(Dataset entries)
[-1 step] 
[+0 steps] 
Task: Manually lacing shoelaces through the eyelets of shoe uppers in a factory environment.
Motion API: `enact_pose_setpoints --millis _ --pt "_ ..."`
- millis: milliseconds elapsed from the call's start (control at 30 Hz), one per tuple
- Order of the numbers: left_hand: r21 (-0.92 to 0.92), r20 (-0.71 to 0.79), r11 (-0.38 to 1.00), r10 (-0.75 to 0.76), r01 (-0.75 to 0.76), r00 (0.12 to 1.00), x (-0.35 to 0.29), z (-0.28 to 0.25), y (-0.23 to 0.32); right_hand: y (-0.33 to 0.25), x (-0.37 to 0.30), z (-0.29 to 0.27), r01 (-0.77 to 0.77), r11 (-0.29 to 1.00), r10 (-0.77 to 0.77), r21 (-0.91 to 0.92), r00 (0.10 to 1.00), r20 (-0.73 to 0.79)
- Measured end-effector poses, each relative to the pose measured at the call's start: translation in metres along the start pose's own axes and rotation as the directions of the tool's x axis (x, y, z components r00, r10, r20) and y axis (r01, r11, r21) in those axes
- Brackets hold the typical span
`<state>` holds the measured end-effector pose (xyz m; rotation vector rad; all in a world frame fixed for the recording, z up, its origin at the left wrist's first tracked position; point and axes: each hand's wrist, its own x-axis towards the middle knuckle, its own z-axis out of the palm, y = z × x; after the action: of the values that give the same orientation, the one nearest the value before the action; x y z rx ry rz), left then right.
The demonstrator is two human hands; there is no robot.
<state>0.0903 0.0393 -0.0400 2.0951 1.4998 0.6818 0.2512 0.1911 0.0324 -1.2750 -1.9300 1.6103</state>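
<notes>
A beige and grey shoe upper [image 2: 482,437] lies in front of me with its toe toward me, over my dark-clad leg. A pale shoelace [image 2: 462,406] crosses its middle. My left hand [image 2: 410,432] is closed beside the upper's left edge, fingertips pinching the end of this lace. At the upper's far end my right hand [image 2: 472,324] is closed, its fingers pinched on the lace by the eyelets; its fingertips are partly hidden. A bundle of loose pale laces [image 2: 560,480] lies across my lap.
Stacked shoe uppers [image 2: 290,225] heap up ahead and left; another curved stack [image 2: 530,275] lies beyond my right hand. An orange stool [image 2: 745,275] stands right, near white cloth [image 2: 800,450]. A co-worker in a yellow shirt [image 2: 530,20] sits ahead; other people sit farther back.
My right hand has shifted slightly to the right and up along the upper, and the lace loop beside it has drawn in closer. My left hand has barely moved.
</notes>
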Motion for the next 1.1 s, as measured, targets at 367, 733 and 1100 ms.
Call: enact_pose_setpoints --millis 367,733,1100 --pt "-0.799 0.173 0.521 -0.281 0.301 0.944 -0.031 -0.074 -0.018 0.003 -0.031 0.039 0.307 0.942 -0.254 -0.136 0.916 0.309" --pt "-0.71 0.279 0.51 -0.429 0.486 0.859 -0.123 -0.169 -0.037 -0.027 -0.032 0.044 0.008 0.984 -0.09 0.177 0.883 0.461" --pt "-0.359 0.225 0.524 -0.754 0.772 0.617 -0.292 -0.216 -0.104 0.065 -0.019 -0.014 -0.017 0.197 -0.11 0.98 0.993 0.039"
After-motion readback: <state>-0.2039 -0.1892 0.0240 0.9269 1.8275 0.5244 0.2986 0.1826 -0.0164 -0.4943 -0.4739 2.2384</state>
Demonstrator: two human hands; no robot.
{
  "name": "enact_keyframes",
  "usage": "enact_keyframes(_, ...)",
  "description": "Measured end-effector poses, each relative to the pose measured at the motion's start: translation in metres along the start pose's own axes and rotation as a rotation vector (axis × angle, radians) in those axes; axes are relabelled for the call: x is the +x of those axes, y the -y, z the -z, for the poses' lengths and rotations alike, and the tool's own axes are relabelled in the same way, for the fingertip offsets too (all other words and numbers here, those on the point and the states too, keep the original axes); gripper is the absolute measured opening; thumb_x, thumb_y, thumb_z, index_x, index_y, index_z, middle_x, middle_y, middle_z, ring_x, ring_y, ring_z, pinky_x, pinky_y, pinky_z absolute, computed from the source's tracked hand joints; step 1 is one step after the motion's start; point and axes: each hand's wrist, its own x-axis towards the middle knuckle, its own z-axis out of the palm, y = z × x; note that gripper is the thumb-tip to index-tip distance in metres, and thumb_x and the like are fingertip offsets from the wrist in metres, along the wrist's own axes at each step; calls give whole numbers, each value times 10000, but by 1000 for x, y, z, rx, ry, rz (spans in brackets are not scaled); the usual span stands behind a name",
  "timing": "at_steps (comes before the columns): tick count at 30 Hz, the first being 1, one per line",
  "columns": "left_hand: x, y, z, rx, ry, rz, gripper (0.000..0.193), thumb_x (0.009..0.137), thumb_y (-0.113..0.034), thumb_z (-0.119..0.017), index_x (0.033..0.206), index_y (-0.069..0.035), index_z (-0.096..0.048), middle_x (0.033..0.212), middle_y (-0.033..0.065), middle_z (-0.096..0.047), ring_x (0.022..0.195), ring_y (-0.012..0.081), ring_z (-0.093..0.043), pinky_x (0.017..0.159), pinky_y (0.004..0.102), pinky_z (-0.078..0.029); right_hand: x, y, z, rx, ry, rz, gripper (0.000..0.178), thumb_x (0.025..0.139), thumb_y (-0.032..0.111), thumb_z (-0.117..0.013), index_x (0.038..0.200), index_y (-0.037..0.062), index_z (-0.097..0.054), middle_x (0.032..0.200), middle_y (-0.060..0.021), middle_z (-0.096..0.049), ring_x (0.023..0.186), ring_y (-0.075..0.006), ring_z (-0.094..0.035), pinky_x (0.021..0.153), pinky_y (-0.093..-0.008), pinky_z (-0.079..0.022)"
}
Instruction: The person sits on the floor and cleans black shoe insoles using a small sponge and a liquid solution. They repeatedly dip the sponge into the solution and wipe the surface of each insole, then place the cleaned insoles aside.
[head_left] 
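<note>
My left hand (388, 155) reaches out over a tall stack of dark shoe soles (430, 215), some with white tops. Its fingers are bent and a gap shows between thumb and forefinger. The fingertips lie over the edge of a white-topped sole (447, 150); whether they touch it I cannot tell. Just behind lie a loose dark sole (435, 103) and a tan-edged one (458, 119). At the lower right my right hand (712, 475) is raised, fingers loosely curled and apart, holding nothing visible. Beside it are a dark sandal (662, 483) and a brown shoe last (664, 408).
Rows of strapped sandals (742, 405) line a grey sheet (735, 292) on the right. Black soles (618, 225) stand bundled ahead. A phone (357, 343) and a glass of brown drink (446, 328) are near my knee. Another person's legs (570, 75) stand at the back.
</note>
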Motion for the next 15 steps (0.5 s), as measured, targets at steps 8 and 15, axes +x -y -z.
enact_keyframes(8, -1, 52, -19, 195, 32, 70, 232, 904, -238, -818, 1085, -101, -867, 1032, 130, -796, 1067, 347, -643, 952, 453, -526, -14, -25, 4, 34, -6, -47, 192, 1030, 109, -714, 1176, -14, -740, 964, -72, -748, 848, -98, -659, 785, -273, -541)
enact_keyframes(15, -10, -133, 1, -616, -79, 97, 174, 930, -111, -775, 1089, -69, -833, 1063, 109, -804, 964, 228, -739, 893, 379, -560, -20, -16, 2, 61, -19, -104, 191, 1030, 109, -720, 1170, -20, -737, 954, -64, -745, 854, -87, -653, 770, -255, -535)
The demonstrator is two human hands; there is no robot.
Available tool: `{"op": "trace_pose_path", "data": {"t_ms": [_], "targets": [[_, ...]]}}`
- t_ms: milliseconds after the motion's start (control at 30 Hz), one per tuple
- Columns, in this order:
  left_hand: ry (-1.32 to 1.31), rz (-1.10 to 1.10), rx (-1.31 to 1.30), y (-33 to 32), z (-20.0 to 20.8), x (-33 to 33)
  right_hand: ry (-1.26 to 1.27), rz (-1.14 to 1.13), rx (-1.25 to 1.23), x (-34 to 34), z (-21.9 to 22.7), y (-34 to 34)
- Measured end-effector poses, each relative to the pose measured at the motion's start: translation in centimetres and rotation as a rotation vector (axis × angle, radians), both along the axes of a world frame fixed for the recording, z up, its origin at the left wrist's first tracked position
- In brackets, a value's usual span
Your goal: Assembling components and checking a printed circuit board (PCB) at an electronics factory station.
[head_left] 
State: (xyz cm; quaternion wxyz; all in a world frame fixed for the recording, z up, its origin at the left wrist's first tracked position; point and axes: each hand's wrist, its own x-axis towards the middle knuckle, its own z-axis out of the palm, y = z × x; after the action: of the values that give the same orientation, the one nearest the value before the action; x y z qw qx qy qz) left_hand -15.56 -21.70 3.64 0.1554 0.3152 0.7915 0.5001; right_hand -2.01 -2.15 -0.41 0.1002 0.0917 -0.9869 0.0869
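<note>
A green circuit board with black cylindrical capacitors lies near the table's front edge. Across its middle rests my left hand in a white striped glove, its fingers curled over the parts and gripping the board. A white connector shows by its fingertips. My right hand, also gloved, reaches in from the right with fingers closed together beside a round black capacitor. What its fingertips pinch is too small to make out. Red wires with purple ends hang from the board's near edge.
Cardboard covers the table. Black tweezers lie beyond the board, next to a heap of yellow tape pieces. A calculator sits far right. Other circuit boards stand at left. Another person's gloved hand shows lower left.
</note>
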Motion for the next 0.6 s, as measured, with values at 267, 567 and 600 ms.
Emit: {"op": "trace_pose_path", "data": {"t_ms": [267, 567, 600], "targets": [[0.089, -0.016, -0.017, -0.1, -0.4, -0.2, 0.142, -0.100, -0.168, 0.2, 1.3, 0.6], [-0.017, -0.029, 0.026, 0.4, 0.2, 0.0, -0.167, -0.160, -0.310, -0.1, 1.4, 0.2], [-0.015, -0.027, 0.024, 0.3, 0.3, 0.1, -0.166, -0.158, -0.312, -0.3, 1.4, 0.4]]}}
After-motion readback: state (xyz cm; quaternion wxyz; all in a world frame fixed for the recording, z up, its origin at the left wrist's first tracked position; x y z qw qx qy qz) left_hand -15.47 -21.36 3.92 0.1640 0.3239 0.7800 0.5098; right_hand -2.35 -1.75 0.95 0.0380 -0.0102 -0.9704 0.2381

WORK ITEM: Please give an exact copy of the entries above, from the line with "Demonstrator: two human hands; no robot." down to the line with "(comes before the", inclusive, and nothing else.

SOLUTION TO THIS EXERCISE:
Demonstrator: two human hands; no robot.
{
  "name": "enact_keyframes",
  "usage": "enact_keyframes(_, ...)",
  "description": "Measured end-effector poses, each relative to the pose measured at the motion's start: translation in metres along the start pose's own axes and rotation as a rotation vector (axis × angle, radians) in those axes; axes are relabelled for the call: x is the +x of those axes, y the -y, z the -z, for the poses' lengths and rotations alike, and the tool's own axes are relabelled in the same way, for the fingertip offsets too (all other words and numbers here, those on the point and the states too, keep the original axes); gripper is the absolute measured opening; thumb_x, thumb_y, thumb_z, index_x, index_y, index_z, middle_x, middle_y, middle_z, ring_x, ring_y, ring_z, pinky_x, pinky_y, pinky_z absolute, computed from the source's tracked hand joints; step 1 is one step after the motion's start; point and axes: each hand's wrist, its own x-axis towards the middle knuckle, its own z-axis out of the palm, y = z × x; note that gripper is the thumb-tip to index-tip distance in metres, and thumb_x and the like are fingertip offsets from the wrist in metres, along the wrist's own axes at each step; calls give whole numbers, each value times 10000, but by 1000 for x, y, z, rx, ry, rz (spans in brackets are not scaled); the usual span stands behind a name",
  "timing": "at_steps (comes before the columns): tick count at 30 Hz, the first being 1, one per line",

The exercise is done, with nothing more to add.